● Instructions for the task: Look below for the line containing "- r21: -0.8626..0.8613"; from there, print each line exactly up to and including the line containing "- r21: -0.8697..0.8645", and stop.
----------
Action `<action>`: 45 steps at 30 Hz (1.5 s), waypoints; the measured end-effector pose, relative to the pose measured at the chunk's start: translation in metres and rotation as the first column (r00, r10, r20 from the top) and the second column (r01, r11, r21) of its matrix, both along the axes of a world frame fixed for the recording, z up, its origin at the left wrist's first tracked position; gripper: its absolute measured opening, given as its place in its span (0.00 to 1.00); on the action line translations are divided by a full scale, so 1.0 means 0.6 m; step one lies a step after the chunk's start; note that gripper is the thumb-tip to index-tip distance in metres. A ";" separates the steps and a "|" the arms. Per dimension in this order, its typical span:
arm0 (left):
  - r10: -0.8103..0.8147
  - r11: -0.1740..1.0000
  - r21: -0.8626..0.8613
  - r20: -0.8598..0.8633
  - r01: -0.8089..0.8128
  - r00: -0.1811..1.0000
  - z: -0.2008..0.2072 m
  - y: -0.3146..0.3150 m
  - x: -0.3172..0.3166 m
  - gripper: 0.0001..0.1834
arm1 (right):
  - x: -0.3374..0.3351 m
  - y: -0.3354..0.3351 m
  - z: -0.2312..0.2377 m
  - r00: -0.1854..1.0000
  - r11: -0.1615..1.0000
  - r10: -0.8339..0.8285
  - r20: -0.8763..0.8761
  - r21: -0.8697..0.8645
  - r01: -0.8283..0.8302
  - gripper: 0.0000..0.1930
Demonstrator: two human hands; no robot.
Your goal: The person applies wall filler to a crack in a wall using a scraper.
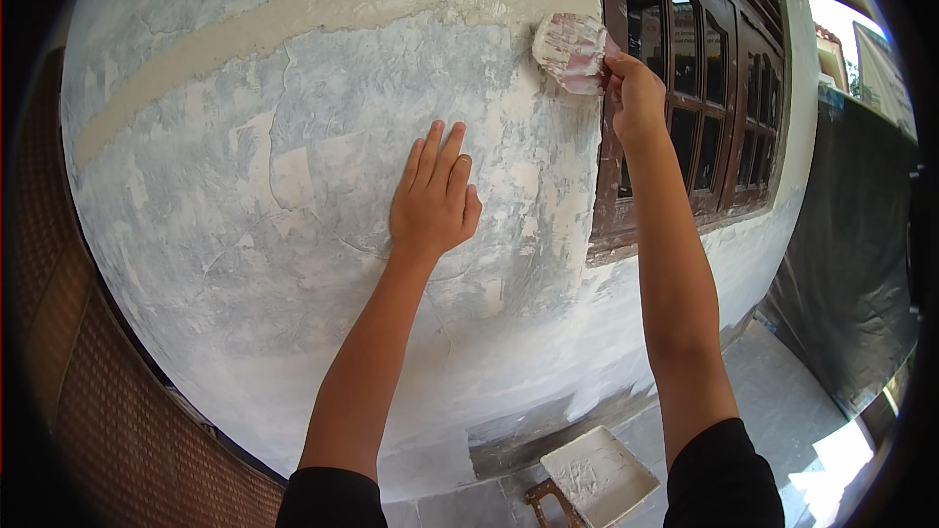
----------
● Reply:
  - r21: -0.8626..0.8613
  - r20: -0.8598..0.8633
  - r01: -0.8089..0.8128
  - r00: -0.1811..1.0000
  - z: -0.2008..0.2072 m
  - y: -0.3146..0.3150 m
  - x: -0.3172..0.3166 m
  - gripper: 0.0001..0.1834
arm1 (right):
  - x: -0.3374..0.3351 m
  - y: -0.3354..0.3351 m
  - z: -0.2312..0.2377 m
  - r00: -0.1854..1.0000
  - r11: -0.1615..1.0000
  - r10: -0.8339..0.8285
  - r20: -0.8763..0.8761
  - r21: -0.8697..0.8645

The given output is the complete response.